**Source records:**
....
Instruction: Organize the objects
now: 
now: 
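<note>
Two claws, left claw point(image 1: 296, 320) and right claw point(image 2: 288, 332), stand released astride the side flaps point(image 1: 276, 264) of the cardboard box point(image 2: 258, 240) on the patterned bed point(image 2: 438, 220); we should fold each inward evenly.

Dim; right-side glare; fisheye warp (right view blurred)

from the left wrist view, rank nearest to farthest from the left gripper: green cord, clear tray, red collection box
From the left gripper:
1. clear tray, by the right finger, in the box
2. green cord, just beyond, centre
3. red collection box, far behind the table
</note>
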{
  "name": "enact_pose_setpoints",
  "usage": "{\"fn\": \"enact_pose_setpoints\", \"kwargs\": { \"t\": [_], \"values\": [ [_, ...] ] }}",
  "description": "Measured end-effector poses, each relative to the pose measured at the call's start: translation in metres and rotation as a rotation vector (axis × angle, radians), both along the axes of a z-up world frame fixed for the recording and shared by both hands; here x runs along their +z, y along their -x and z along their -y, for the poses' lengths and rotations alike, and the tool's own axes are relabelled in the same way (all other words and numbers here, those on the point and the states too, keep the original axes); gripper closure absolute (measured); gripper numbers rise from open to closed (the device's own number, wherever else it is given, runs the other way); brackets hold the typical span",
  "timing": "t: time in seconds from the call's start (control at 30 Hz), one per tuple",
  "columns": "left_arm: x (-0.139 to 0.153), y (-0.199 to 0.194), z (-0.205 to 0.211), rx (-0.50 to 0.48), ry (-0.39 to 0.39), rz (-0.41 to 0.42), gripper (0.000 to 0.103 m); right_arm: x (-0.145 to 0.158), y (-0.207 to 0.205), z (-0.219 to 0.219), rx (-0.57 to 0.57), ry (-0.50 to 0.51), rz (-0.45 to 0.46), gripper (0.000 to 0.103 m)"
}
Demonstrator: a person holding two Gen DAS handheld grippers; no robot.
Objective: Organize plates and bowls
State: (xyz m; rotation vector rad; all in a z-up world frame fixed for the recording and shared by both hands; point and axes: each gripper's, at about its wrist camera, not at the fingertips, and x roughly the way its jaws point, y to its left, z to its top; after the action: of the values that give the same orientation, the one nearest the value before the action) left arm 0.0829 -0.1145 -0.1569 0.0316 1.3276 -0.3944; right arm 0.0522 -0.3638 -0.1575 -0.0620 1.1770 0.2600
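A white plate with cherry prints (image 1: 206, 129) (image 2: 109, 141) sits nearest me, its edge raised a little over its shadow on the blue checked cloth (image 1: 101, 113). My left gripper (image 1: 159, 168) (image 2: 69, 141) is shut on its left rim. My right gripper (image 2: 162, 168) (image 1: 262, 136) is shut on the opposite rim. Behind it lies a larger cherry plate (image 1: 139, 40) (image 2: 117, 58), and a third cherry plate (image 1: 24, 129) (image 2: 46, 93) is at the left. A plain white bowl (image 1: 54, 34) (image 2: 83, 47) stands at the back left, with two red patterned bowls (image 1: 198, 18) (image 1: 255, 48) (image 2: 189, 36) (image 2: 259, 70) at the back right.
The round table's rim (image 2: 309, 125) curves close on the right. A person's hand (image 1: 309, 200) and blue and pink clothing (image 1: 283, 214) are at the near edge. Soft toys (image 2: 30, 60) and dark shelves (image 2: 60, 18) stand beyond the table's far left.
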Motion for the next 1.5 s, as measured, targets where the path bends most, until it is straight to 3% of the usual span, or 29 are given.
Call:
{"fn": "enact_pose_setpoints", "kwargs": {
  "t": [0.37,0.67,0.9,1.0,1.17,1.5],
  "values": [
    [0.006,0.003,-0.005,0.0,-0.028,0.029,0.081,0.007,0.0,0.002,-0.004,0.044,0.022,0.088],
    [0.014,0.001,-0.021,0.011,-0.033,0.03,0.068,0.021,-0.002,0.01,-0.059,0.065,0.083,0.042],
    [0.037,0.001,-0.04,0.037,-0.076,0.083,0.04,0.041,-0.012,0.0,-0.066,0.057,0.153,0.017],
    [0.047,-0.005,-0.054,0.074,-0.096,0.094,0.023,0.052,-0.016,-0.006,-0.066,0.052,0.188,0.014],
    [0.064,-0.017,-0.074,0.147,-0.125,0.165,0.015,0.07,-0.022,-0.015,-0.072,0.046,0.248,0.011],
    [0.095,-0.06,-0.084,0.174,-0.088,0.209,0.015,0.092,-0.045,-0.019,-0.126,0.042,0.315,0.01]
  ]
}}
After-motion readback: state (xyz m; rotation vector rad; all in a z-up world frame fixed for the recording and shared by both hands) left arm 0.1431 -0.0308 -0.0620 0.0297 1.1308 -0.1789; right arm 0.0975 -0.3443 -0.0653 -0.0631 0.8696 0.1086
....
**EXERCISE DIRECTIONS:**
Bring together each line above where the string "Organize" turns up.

**SOLUTION TO THIS PROBLEM:**
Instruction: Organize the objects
Objective: Organize plates and bowls

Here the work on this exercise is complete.